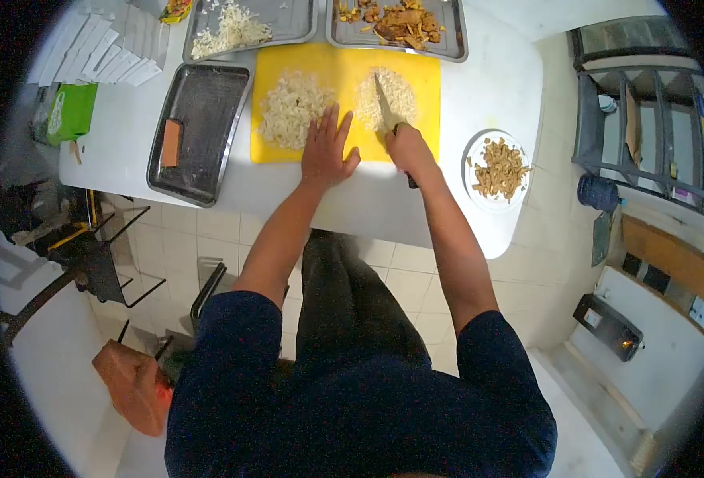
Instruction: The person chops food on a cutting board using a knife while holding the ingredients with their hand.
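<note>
A yellow cutting board lies on the white table. On its left half is a pile of chopped pale pieces; a finer chopped pile lies on the right half. My left hand rests flat with fingers spread at the lower right edge of the left pile, holding nothing. Wrapped round the dark handle of a knife, my right hand is at the board's lower right. The blade points away from me and lies over the finer pile.
Behind the board are two metal trays, one with shredded white food, one with brown pieces. A dark tray holding a reddish-brown block lies left. A white plate of brown strips sits right. Shelving stands farther right.
</note>
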The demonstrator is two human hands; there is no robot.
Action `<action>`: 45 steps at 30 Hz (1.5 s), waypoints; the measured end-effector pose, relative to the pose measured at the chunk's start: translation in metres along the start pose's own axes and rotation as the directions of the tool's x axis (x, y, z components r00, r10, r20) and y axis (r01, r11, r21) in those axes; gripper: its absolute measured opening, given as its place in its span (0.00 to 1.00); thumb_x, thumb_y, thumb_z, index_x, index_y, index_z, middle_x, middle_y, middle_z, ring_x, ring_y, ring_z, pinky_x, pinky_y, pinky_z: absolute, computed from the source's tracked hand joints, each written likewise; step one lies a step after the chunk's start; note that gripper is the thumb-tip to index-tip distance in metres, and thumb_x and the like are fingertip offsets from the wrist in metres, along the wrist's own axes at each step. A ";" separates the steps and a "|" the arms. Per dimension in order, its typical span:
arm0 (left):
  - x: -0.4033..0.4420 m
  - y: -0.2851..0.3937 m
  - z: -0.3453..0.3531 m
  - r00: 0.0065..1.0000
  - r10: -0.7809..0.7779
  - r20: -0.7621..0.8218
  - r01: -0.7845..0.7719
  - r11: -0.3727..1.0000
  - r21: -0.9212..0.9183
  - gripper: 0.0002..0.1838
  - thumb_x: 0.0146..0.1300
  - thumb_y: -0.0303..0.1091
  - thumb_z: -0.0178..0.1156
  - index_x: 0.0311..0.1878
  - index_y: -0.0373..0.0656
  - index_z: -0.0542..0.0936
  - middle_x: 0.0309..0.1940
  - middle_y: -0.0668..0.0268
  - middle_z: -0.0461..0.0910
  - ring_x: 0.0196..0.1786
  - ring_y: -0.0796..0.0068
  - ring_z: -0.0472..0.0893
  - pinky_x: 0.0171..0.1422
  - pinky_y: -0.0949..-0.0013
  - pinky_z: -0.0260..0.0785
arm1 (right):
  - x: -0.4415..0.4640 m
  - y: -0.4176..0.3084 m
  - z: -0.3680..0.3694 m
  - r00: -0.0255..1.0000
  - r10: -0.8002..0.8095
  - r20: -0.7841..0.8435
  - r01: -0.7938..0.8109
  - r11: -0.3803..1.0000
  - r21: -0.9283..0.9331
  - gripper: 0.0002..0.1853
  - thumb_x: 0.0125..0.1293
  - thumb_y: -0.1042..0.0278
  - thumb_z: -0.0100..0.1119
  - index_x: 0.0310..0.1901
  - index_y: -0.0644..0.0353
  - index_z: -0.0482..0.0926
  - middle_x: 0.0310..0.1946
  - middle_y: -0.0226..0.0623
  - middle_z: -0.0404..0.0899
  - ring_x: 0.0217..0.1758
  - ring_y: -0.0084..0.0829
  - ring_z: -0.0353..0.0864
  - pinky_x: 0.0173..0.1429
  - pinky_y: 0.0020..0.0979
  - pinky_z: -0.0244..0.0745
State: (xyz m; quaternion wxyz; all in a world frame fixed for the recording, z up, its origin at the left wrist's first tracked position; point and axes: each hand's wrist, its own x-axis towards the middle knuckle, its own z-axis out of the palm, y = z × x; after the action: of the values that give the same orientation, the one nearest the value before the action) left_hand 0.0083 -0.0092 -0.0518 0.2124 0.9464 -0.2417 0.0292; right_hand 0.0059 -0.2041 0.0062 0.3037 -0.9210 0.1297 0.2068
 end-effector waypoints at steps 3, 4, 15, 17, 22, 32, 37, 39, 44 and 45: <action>0.000 0.000 -0.003 1.000 -0.009 -0.002 0.009 1.000 -0.011 0.40 0.57 0.45 0.56 0.74 0.46 0.59 0.75 0.51 0.52 0.77 0.54 0.53 0.78 0.43 0.44 | -0.010 -0.018 -0.026 0.984 0.136 0.116 -0.125 0.988 -0.095 0.17 0.68 0.63 0.46 0.40 0.70 0.79 0.38 0.59 0.82 0.40 0.54 0.84 0.46 0.48 0.78; -0.001 0.001 -0.004 1.000 -0.012 0.000 0.012 1.000 -0.021 0.40 0.57 0.45 0.56 0.74 0.46 0.59 0.75 0.51 0.52 0.77 0.54 0.53 0.78 0.43 0.44 | -0.013 -0.017 -0.025 0.984 0.140 0.113 -0.121 0.979 -0.161 0.16 0.68 0.64 0.46 0.41 0.69 0.80 0.40 0.59 0.82 0.42 0.53 0.84 0.48 0.49 0.78; -0.006 0.002 -0.001 0.999 -0.026 0.037 0.028 0.999 -0.035 0.40 0.58 0.46 0.55 0.74 0.44 0.60 0.76 0.51 0.50 0.78 0.55 0.51 0.78 0.44 0.45 | -0.019 0.007 0.014 0.994 0.049 -0.095 -0.062 0.988 -0.144 0.18 0.71 0.58 0.45 0.41 0.67 0.78 0.39 0.57 0.82 0.42 0.56 0.83 0.48 0.52 0.77; 0.002 -0.004 -0.001 1.000 -0.012 -0.006 0.011 0.999 -0.041 0.39 0.58 0.46 0.55 0.73 0.43 0.61 0.76 0.51 0.50 0.78 0.55 0.51 0.78 0.44 0.45 | -0.011 0.002 -0.004 1.000 -0.008 -0.005 0.007 0.988 -0.154 0.19 0.71 0.57 0.45 0.42 0.68 0.76 0.37 0.60 0.82 0.41 0.58 0.82 0.47 0.51 0.76; -0.003 -0.001 -0.002 0.999 0.007 -0.047 -0.008 1.000 -0.012 0.39 0.57 0.46 0.55 0.72 0.42 0.63 0.75 0.50 0.53 0.78 0.54 0.53 0.78 0.45 0.45 | -0.031 0.004 0.016 0.999 -0.013 -0.043 0.004 0.979 -0.204 0.18 0.70 0.58 0.46 0.40 0.67 0.77 0.37 0.57 0.82 0.40 0.56 0.83 0.46 0.52 0.77; -0.002 -0.004 -0.003 0.998 0.004 -0.070 -0.010 0.997 -0.077 0.38 0.57 0.45 0.55 0.71 0.41 0.64 0.74 0.49 0.55 0.77 0.54 0.54 0.78 0.47 0.44 | -0.012 0.006 0.003 0.999 -0.050 0.019 0.052 0.991 -0.120 0.20 0.71 0.58 0.46 0.36 0.72 0.76 0.27 0.59 0.80 0.31 0.52 0.84 0.39 0.47 0.78; -0.006 -0.004 -0.004 0.996 0.027 -0.091 -0.033 0.997 -0.070 0.39 0.58 0.46 0.54 0.73 0.40 0.62 0.75 0.48 0.53 0.78 0.55 0.53 0.79 0.48 0.42 | -0.025 0.007 -0.002 0.998 -0.002 0.061 0.015 0.977 -0.211 0.21 0.71 0.57 0.46 0.38 0.71 0.76 0.25 0.59 0.80 0.28 0.52 0.83 0.37 0.47 0.78; -0.007 -0.004 -0.003 0.998 0.017 -0.055 -0.020 0.999 -0.049 0.40 0.59 0.46 0.54 0.73 0.39 0.60 0.75 0.49 0.52 0.78 0.55 0.52 0.79 0.48 0.41 | -0.032 0.008 0.014 0.998 0.057 -0.014 -0.058 0.979 -0.196 0.20 0.72 0.54 0.45 0.45 0.67 0.76 0.35 0.58 0.81 0.39 0.55 0.82 0.45 0.50 0.76; -0.005 -0.005 0.002 0.998 0.009 -0.066 -0.011 0.999 -0.032 0.41 0.61 0.48 0.52 0.73 0.34 0.57 0.76 0.50 0.52 0.79 0.57 0.50 0.80 0.50 0.38 | -0.017 0.004 0.033 0.992 0.106 -0.068 -0.119 0.964 -0.239 0.21 0.73 0.53 0.43 0.48 0.66 0.75 0.38 0.57 0.82 0.43 0.56 0.82 0.49 0.52 0.76; -0.005 -0.004 0.002 0.998 0.009 -0.056 -0.010 1.000 -0.023 0.41 0.61 0.49 0.52 0.73 0.33 0.57 0.76 0.50 0.52 0.79 0.57 0.50 0.80 0.50 0.38 | -0.018 0.004 0.029 0.997 0.047 -0.059 -0.060 0.969 -0.240 0.21 0.73 0.54 0.44 0.45 0.67 0.75 0.36 0.58 0.82 0.41 0.56 0.83 0.46 0.52 0.76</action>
State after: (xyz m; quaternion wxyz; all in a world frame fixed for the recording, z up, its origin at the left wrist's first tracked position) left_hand 0.0053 -0.0046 -0.0555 0.2300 0.9414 -0.2407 0.0536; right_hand -0.0203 -0.1874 -0.0082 0.1803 -0.9523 0.1363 0.2049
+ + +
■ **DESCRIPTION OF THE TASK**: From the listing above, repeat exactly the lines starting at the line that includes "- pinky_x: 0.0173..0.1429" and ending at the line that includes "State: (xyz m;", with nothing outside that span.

■ **EXERCISE SOLUTION**:
  - pinky_x: 0.0173..0.1429
  - pinky_y: 0.0020..0.0979
  - pinky_z: -0.0244..0.0745
State: (xyz m; quaternion wxyz; all in a world frame fixed for the recording, z up, its origin at the left wrist's first tracked position; point and axes: each hand's wrist, its own x-axis towards the middle knuckle, its own z-axis out of the palm, y = z × x; after the action: of the values that give the same orientation, the one nearest the value before the action) left_hand 0.0083 -0.0092 -0.0518 0.2124 0.9464 -0.2417 0.0292; right_hand 0.0059 -0.2041 0.0062 0.3037 -0.9210 0.1297 0.2068

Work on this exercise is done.